I know. You want to ship. The AI is fast and you're excited. But an hour of setup saves you ten hours of debugging hallucinated APIs and mismatched conventions.

Here's what actually matters:

Load the right MCPs. I work primarily in SvelteKit, so I load the official Svelte docs MCP (https://svelte.dev/docs/ai/overview). The AI then reasons against actual, current documentation — not whatever it half-remembered from training. If you're on Next.js, they have the same. Use it.

Use Playwright for E2E tests. Let the AI write your tests, then let those tests run in a real browser. Playwright's ability to actually open a browser and verify behavior is one of the highest-leverage tools in an AI-assisted workflow. It closes the loop. The AI gets real feedback. You catch regressions before they hit production.

Define your constraints before you start. The AI will code fast. Very fast. Which means if you haven't defined your stack, your patterns, your conventions — it will invent them for you. And you'll spend the next three sessions cleaning up decisions you never consciously made.

Slow down at the start. Define your parameters. Then let it rip.

The Trick I Use Before Writing a Single Line of Code

Before I open my editor, before I configure anything, I sit down with Claude, ChatGPT, or whatever model I'm using that day — and I just talk through the project.

Not vaguely. In detail. I explain what I want to build, what the data looks like, how the pieces relate. And then I ask for one specific thing:

Show me the database schema.

That's it. Just the schema.

And almost every time, I catch something. A relationship the model misunderstood. An entity it conflated with another. A field that reveals it interpreted my requirements differently than I intended.

Fixing the schema in that conversation — before any code exists — is one of the highest-leverage things I do. Because the schema is the understanding. If the model has the schema right, it has your domain right. And everything it generates from that point is anchored to something real.

Iterate on the schema until it's exactly what you want. Then start the project.

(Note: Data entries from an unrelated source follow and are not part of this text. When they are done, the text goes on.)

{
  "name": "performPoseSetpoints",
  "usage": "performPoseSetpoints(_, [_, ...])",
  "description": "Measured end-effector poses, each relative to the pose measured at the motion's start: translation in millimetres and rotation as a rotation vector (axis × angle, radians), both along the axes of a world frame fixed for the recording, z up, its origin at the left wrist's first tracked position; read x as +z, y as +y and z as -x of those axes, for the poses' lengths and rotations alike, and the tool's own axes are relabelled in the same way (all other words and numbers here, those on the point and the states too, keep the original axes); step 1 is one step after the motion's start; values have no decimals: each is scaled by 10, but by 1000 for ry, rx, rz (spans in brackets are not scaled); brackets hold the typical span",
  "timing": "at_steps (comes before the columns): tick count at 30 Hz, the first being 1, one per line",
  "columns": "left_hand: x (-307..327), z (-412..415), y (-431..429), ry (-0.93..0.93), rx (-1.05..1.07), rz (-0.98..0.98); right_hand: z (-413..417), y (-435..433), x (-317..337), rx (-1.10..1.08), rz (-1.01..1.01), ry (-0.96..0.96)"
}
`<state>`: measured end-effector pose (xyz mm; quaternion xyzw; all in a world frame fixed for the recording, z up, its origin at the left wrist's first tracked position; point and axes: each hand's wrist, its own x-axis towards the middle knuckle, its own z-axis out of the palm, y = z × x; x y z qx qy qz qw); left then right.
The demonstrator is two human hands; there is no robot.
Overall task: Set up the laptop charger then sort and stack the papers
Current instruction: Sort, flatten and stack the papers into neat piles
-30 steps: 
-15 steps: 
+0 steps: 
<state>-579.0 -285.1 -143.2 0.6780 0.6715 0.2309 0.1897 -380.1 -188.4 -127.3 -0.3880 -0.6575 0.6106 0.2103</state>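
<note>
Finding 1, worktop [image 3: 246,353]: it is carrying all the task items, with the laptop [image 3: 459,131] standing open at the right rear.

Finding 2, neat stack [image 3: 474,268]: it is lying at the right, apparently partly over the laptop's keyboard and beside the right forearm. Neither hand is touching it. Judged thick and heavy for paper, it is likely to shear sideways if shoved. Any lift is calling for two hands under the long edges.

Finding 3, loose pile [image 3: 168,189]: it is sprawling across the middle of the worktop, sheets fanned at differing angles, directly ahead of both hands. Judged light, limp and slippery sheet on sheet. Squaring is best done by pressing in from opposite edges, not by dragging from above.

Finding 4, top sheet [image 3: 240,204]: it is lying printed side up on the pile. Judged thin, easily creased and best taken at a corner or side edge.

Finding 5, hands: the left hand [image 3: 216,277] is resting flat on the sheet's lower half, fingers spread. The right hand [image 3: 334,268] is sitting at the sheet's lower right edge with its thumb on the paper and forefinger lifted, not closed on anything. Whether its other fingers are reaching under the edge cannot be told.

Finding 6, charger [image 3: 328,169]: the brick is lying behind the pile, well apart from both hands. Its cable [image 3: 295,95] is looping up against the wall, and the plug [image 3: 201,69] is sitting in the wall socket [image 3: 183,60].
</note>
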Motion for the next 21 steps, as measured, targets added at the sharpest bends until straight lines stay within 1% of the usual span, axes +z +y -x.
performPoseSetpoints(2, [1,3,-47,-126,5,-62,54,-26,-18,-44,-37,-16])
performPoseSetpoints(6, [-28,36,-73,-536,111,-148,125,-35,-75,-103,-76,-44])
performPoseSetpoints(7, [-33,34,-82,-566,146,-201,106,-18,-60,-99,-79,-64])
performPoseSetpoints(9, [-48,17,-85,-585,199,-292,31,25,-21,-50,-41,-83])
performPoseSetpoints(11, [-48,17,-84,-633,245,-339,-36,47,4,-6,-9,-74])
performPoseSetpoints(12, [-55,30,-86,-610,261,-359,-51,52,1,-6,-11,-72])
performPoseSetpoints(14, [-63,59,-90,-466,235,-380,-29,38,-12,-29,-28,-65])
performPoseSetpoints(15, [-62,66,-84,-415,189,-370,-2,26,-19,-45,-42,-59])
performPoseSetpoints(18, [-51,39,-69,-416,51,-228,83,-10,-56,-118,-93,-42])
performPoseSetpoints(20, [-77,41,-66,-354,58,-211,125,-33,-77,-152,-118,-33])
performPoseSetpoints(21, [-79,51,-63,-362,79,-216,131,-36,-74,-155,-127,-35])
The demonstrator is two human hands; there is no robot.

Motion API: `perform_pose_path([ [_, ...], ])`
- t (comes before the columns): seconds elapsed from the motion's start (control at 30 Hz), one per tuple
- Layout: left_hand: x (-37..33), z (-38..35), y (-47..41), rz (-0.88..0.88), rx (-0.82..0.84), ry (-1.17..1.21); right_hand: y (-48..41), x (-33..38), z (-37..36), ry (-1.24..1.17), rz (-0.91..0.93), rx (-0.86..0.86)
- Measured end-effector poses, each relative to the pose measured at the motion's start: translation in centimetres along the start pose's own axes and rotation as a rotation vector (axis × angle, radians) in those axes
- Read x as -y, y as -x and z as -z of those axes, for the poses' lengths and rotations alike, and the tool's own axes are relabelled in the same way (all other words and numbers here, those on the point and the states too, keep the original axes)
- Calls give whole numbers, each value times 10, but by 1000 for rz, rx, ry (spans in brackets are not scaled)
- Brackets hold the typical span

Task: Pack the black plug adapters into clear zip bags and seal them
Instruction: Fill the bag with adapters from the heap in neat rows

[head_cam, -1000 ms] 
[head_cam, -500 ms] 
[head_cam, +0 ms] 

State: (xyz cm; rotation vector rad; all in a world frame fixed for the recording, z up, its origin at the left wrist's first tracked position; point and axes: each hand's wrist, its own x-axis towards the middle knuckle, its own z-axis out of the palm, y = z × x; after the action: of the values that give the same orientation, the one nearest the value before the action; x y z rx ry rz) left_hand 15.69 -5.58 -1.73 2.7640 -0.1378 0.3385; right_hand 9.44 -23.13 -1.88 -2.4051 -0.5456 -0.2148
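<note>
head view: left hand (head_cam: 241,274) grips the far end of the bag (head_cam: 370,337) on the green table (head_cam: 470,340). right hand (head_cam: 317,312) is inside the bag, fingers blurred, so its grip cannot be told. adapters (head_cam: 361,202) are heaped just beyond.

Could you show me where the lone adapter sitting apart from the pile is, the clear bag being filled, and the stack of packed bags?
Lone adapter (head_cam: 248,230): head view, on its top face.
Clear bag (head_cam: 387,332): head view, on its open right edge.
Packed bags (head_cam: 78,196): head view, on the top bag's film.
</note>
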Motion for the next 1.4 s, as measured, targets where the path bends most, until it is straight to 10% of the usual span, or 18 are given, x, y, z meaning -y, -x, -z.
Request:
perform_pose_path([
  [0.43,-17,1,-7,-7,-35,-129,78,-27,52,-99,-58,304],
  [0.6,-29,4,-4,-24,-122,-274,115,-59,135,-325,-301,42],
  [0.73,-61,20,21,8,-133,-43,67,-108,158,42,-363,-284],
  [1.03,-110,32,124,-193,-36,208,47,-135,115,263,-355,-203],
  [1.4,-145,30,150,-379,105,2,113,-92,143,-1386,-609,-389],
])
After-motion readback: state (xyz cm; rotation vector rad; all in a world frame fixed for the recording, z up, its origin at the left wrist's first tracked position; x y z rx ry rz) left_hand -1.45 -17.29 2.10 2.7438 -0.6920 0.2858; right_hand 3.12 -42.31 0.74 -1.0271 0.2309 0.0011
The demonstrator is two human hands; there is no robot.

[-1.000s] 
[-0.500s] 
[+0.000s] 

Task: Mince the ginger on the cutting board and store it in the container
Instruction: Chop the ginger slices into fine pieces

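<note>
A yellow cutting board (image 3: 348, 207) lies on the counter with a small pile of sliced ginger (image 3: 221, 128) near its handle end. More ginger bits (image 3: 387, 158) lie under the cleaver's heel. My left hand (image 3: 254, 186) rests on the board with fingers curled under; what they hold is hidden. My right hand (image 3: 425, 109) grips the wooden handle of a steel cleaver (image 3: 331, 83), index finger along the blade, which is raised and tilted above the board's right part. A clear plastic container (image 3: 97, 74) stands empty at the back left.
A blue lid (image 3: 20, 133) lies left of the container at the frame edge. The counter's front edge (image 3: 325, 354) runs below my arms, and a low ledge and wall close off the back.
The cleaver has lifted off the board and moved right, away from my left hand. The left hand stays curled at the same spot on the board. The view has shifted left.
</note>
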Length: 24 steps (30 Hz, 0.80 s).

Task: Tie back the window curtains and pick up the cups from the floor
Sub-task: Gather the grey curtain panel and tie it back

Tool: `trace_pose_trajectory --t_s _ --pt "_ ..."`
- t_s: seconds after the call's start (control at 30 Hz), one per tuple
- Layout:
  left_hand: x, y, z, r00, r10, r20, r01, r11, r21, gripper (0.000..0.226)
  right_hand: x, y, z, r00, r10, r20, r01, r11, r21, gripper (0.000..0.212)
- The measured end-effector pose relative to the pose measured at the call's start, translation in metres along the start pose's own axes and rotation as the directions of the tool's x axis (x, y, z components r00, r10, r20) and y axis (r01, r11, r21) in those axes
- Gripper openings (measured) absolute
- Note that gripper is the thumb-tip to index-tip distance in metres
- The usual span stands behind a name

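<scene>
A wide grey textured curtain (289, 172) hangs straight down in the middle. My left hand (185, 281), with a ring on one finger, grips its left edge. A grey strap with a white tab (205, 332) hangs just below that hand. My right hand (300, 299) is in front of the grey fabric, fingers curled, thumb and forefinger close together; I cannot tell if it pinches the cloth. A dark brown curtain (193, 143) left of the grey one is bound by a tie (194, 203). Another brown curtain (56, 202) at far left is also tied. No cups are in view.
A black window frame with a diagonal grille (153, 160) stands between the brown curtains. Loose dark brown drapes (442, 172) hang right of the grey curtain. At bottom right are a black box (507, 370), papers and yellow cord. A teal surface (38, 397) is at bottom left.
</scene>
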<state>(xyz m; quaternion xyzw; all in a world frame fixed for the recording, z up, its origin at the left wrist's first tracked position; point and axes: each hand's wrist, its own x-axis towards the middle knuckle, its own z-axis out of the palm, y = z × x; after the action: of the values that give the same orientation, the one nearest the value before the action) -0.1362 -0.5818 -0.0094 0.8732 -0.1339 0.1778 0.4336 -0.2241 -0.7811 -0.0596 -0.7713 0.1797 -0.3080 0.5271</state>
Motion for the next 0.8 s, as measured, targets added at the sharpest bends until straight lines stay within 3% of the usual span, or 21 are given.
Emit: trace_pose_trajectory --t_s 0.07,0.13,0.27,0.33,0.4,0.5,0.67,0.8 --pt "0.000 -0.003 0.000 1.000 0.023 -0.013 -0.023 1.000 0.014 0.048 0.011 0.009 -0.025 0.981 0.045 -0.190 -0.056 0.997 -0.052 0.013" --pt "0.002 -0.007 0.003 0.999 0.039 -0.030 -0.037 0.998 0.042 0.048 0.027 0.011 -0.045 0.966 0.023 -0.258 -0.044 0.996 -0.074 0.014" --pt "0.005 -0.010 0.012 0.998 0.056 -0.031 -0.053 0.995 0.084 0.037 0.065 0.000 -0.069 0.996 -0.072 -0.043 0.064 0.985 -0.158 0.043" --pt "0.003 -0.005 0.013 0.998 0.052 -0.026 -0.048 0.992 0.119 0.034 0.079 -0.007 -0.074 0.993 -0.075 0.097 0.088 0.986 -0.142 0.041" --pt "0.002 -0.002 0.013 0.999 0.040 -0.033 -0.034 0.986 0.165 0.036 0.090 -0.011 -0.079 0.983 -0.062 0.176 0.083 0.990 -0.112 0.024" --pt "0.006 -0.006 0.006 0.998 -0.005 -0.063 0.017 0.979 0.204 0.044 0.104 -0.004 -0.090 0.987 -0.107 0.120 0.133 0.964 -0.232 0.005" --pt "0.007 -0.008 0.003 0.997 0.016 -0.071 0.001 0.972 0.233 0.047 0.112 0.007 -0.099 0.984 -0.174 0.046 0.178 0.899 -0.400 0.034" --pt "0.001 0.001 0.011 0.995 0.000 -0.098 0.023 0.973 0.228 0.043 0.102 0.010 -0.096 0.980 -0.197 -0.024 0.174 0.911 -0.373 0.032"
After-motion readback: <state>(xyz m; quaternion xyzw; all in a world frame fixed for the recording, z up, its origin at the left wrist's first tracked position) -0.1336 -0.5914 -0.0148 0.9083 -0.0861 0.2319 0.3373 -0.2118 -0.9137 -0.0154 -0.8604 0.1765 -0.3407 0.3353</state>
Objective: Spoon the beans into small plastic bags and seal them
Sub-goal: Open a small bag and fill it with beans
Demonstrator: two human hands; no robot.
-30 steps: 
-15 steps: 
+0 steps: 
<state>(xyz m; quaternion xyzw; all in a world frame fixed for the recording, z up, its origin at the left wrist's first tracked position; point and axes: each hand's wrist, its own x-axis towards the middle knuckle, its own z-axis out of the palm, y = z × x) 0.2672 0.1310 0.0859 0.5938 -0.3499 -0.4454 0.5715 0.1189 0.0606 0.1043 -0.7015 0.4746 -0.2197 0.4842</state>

The first output will be dramatically cleaner. Future sessions will stay on track longer. You'll spend less time correcting, more time building.

It's not glamorous. It's just how good software gets made.

The RLS Trap Nobody Talks About

I used to reach for Supabase or Nhost on every project. Great tools. But when you're vibe-coding fast with an AI that has no persistent memory and a context window that degrades over long sessions — Row Level Security and permissions management become a liability.

The AI generates code. You iterate. Context shifts. Three sessions later, your RLS policies are a patchwork of assumptions the model no longer remembers making. Silent data leaks. Access bypasses. Logic that looks right but was written in a context that no longer exists.

I switch to using just a plain PostgreSQL database, and I like to use Neon for the simplicity — all queries server-side with SSR. No magic middleware. No invisible security layer the AI can accidentally misconfigure.

Just SQL, executed in the backend, where I can see it, audit it, test it, and reason about it.

Turns out, writing SQL in the backend in 2026 hits different. Turns out PHP had a point all along.

The Mental Model Shift

Stop thinking of AI as an autocomplete on steroids. Start thinking of it as a very fast, very capable junior dev with amnesia.

It doesn't remember last session. It doesn't know your codebase unless you tell it. It will confidently implement something subtly wrong if you let it work without guardrails.

Your job is to be the senior in the room. Set the architecture. Enforce the patterns. Review the output.

The AI handles the volume. You handle the judgment.

That split — if you get it right — is genuinely the most productive development workflow I've ever experienced.

But it only works if you do the setup.